Сатира и юмор: Стихи, рассказы, басни, фельетоны, эпиграммы болгарских писателей - Петко Славейков
Шрифт:
Интервал:
Закладка:
Первым взял слово Бен Джонсон, известный мастер комедии, изрядно поднаторевший в этом жанре.
— Ты, брат, написал чудесную комедию! — сказал он. — Только ее не пропустят.
— Как это не пропустят! — вскочил Шекспир. — Что значит не пропустят?
— Очень просто, не пропустят, и все. Примут охотно, может, даже репетировать начнут, но в конце концов комедию твою не поставят.
— Почему, черт возьми?
— Потому что она смешная, — невозмутимо сказал Бен Джонсон.
— Но ведь комедия для того и комедия, чтобы быть смешной!
— Теоретически — да, а практически — нет.
— Ты что, хочешь сказать, что смех вреден? — вспылил Шекспир. — Неужели есть народ, который боится, не любит смеха? Только неврастеники, люди, потерявшие всякую веру в жизнь, могут так относиться к комедии.
— Вильям первый раз пишет комедию, и потому он такой наивный, — невозмутимо сказал Бен Джонсон.
— Я вам докажу, что я совсем не такой уж наивный! — снова вскочил Шекспир. — Я буду бороться за свою комедию до конца.
— Плиз, сэр! — сказал Бен Джонсон и с типично английским хладнокровием допил виски.
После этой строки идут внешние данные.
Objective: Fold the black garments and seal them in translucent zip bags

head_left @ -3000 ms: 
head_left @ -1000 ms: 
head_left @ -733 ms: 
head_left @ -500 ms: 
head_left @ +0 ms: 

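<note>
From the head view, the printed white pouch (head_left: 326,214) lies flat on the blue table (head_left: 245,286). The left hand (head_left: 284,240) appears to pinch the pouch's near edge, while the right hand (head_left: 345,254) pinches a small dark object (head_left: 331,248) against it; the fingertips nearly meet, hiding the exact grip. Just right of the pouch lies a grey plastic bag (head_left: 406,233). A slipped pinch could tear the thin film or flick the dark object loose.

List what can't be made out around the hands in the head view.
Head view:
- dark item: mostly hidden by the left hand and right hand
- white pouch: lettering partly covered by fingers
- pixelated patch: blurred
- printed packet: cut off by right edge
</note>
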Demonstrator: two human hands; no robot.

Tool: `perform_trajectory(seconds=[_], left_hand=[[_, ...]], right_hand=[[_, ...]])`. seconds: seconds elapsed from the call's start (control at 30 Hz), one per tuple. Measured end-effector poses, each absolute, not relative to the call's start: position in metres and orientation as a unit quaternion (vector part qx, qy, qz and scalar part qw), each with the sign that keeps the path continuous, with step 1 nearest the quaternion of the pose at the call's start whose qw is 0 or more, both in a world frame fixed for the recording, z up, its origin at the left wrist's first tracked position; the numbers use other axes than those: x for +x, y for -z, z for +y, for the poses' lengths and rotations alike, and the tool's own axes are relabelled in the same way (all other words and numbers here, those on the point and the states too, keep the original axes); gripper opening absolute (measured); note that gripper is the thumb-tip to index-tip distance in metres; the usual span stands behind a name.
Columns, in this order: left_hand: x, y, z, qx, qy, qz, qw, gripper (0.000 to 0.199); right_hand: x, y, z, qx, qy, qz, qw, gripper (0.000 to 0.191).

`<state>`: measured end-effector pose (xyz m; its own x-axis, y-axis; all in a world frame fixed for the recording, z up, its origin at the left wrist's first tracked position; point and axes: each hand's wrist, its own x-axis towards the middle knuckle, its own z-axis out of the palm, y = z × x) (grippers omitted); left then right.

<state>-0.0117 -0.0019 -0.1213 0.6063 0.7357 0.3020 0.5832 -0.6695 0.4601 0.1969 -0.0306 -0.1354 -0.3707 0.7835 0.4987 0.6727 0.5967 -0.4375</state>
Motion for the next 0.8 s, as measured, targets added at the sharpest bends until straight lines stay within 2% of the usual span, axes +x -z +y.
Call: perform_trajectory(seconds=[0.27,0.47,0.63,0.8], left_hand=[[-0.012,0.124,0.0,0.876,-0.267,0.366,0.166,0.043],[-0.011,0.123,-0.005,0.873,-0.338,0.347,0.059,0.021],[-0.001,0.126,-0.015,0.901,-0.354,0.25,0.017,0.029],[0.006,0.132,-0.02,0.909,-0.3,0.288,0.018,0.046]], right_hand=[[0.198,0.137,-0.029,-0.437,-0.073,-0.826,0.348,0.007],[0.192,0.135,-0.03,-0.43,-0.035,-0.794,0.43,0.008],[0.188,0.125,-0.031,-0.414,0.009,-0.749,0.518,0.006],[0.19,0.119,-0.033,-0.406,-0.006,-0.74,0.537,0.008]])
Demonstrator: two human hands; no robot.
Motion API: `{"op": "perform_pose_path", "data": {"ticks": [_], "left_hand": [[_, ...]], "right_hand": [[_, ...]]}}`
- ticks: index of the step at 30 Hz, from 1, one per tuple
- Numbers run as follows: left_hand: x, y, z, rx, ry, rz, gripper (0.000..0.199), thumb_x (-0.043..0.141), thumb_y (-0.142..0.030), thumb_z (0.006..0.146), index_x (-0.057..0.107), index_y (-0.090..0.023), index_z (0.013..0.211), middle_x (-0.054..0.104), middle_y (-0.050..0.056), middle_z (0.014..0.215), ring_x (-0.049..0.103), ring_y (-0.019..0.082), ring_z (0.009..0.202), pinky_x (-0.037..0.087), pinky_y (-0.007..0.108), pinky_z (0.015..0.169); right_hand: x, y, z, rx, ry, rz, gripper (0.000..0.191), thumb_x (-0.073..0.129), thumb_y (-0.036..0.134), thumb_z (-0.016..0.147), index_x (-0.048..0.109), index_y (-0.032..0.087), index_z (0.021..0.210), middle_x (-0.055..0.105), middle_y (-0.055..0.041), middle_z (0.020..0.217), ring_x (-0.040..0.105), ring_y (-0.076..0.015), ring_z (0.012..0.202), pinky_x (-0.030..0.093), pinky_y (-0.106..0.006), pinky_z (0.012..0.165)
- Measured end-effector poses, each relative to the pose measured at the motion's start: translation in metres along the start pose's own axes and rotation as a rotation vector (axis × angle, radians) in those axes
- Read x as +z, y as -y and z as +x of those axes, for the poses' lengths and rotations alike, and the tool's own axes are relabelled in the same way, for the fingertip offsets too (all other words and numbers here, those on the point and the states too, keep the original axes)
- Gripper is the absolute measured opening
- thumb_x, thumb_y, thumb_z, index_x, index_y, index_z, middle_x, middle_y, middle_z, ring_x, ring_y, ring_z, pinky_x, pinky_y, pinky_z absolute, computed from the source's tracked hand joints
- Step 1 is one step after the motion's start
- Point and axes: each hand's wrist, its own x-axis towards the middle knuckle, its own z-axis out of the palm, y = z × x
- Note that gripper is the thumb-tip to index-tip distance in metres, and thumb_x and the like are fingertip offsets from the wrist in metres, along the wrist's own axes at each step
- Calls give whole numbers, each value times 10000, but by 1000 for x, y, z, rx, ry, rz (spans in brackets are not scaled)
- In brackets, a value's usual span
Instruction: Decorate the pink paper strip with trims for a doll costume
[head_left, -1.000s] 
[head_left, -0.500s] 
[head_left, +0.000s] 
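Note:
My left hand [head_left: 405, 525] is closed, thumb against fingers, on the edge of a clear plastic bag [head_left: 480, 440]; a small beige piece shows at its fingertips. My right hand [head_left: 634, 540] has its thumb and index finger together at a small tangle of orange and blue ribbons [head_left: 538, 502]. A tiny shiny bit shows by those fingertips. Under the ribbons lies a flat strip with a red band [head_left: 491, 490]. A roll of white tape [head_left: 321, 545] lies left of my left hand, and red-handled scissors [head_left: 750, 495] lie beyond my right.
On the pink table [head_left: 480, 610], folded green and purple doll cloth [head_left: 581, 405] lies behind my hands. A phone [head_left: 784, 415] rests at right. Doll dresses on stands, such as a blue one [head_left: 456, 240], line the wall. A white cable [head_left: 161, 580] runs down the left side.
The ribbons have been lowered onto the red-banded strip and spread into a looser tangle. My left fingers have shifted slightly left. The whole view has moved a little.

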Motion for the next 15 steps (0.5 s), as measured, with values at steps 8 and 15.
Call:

И Шекспир принялся доказывать, что он не так уж наивен. Сначала все шло отлично: комедию с восторгом приняли в театре, артисты и технический персонал репетировали с большим воодушевлением, были даже напечатаны афиши, возвещавшие о скорой премьере. Дворцовая газета поместила портрет молодого комедиографа, а две других газеты взяли у него интервью, в котором попросили рассказать о своем отношении к современной молодежи. Но потом Шекспир вдруг почувствовал, что вокруг него образовалась какая-то странная пустота, что режиссер отводит глаза, что артисты при встречах в фойе или коридорах все куда-то спешат — то покурить, то выпить кофе. Наконец его вызвали к директору театра:
— Садитесь, молодой человек! — сказал директор, разглядывая свои ногти. — Курите? Нет? Ну что ж, тогда возьмем прямо быка за рога! Речь, видите ли, идет о вашей пьесе. Это, насколько мне известно, первое ваше произведение в комедийном жанре, не так ли? И это, конечно, сказалось, вы явно не вполне овладели этим искусством. Дело в том, видите ли, что в вашей, с позволения сказать, комедии вы допустили немало ошибок с точки зрения идейной и художественной. Во-первых, сюжет у вас легковесный, если не сказать пошлый, и не соответствует, так сказать, тем торжественным героическим дням, которые мы все сейчас переживаем. Кому сегодня нужны приключения этих ваших близнецов, чему они могут научить нашу молодежь? Пустому времяпрепровождению, а этого я не допущу. И мало вам показалось двух близнецов, так вы решили вывести четырех — слуги у героев тоже близнецы. А это уж совсем неправдоподобно, тут уж вы, голубчик, такого насочиняли, что это просто черт знает что. Как вы этого сами не понимаете? Кроме того, там говорится — я читал список действующих лиц — о какой-то куртизанке. На что это похоже? Что у нас, порядочных женщин не осталось, что вы выводите на сцене аморальных особ? Одним словом, голубчик, комедия твоя в этом виде не пойдет. Шекспир смотрел на него, словно окаменев. Наконец опомнился, схватил папку, в которой была аккуратно подшита комедия, и выбежал из кабинета, не произнеся ни слова. Он пришел домой и бросил папку в ящик, где хранил рукописи своих ранних вещей. А потом почти целый год не писал ни строчки — так он был потрясен случившимся…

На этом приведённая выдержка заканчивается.